1、题目
Given a tree, rearrange the tree in in-order so that the leftmost node in the tree is now the root of the tree, and every node has no left child and only 1 right child.
Example 1:
Input: [5,3,6,2,4,null,8,1,null,null,null,7,9]
5
/ \
3 6
/ \ \
2 4 8
/ / \
1 7 9
Output: [1,null,2,null,3,null,4,null,5,null,6,null,7,null,8,null,9]
1
\
2
\
3
\
4
\
5
\
6
\
7
\
8
\
9 Note:
The number of nodes in the given tree will be between 1 and 100.

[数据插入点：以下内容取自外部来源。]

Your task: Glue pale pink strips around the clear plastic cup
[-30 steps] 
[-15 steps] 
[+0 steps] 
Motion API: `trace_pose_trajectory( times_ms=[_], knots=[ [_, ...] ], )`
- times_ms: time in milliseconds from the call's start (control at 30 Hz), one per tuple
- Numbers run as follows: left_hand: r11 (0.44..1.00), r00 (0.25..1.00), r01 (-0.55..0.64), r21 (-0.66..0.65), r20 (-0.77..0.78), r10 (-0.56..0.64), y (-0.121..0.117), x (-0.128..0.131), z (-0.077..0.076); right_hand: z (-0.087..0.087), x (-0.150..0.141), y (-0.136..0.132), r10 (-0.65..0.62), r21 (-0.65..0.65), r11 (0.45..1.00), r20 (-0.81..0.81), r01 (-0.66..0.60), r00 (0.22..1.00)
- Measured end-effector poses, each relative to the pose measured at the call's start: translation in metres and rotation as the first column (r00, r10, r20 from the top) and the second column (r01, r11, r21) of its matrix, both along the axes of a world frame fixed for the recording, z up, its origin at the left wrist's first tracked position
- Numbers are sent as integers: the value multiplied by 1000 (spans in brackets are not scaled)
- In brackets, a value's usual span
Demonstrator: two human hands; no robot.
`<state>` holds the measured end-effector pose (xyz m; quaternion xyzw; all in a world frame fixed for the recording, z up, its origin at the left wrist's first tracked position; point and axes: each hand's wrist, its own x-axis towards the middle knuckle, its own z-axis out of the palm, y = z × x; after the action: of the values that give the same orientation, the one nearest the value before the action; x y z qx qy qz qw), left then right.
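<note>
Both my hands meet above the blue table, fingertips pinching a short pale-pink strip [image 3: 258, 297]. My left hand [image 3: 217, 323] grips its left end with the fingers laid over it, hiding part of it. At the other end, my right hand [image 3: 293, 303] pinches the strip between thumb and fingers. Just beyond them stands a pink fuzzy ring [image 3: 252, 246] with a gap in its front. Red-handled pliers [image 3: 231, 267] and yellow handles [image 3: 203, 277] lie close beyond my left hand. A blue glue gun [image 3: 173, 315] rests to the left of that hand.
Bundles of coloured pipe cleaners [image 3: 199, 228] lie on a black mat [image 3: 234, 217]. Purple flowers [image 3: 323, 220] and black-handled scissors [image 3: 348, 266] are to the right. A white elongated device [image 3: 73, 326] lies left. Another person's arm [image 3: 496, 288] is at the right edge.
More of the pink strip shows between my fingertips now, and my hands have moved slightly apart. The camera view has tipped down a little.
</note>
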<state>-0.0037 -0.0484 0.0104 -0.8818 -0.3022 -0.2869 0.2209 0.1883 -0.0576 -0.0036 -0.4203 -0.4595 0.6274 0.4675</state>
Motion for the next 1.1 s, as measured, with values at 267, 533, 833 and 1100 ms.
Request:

Each node will have a unique integer value from 0 to 1000.
2、思路
这道题意思是对一棵树进行重新排列,将最左边的节点作为树的根节点,每一个非叶子节点只有右孩子,没有左孩子,节点的值不需要按照大小排序,于是想到直接在树上做连接,将每个节点的左孩子全部断开置为null。
3、实现
3.1 栈实现中序非递归遍历
public class Solution {
public TreeNode increasingBST(TreeNode root) {
Stack<TreeNode> stack = new Stack<>();
// 根节点
TreeNode rootNode = null;
// 保存前一个节点
TreeNode preNode = null;
boolean isRoot = true;
while (root != null || !stack.isEmpty()){
while (root != null){
stack.push(root);
if (root.left == null && isRoot){
rootNode = root;
preNode = root;
}
root = root.left;
}
root = stack.pop();
if (isRoot){
root = root.right;
isRoot = false;
continue;
}
// 左子树全部置为null
root.left = null;
preNode.right = root;
preNode = root;
root = root.right;
}
return rootNode;
}
}
3.2 递归中序遍历
public class Solution {
// 保存前一个节点
private TreeNode current;
public TreeNode increasingBST3(TreeNode root){
TreeNode ans = new TreeNode(0);
current = ans;
inOrder(root);
return ans.right;
}
public void inOrder(TreeNode root){
if (root == null){
return;
}
inOrder(root.left);
root.left = null;
current.right = root;
current = root;
inOrder(root.right);
}
}